Bug Reporter: Thank you for reporting this issue and we are sorry that we may not be able to fix it before Fedora 7 is end of life. If you would still like to see this bug fixed and are able to reproduce it against a later version of Fedora please change the 'version' of this bug. If you are unable to change the version, please add a comment here and someone will do it for you.
Although we aim to fix as many bugs as possible during every release's lifetime, sometimes those efforts are overtaken by events. Often a more recent Fedora release includes newer upstream software that fixes bugs or makes them obsolete. If possible, it is recommended that you try the newest available Fedora distribution to see if your bug still exists.

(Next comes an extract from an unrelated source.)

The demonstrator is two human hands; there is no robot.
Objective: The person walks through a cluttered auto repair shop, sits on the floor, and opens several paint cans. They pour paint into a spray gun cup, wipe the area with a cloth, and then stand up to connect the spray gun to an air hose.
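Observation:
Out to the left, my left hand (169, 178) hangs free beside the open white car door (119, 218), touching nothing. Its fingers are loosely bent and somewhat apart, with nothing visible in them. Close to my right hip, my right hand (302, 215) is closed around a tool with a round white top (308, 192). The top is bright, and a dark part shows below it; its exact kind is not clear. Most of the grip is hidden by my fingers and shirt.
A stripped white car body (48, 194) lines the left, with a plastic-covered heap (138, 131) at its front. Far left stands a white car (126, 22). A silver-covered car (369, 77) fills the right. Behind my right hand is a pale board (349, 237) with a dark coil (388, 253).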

Please read the Release Notes for the newest Fedora distribution to make sure it will meet your needs:
The process we are following is described here: http://fedoraproject.org/wiki/BugZappers/HouseKeeping
Replying to the Bug Zapper standard message:
The reported problem very probably exists in Fedora 8 and 9, but I (the
reporter) am not able to check and confirm that.
Further I'm not sure how to fix it and where to fix it. Is it a bug, or is it
some kind of misconfiguration that comment #11 has fixed already or is it just a
lack of documentation for xfrm_larval_drop ?
For these reasons I would prefer if somebody else having more knowledge and
information decides whether this bug should expire with F7-EOL or not.
Hm, from lkml it seems that network maintainer thinks current state is correct
(http://lkml.org/lkml/2007/12/4/260). But I (and also upstream developers) think
that if socket is marked as non blocking it should not block.
In my opinion xfrm_larval_drop should be dropped because if someone marks socket
as non blocking he has reasons for it. Or at least set it to "1" by default.
Other kernels (FreeBSD I think) doesn't suffer from this feature.
I can create patch which sets xfrm_larval_drop to "1" when bind starts but it is
nasty hack and only hides original problem. Could someone from our kernel guys
try persuade Dave Miller to set xfrm_larval_drop to 1 by default, please? Thanks
(In reply to comment #17)
> I can create patch which sets xfrm_larval_drop to "1" when bind starts but it is
> nasty hack and only hides original problem. Could someone from our kernel guys
> try persuade Dave Miller to set xfrm_larval_drop to 1 by default, please? Thanks
I don't think that's going to happen...
(In reply to comment #18)
> I don't think that's going to happen...
Ok, I told this information to BIND upstream. They should write about this to
FAQ or somewhere into documentation.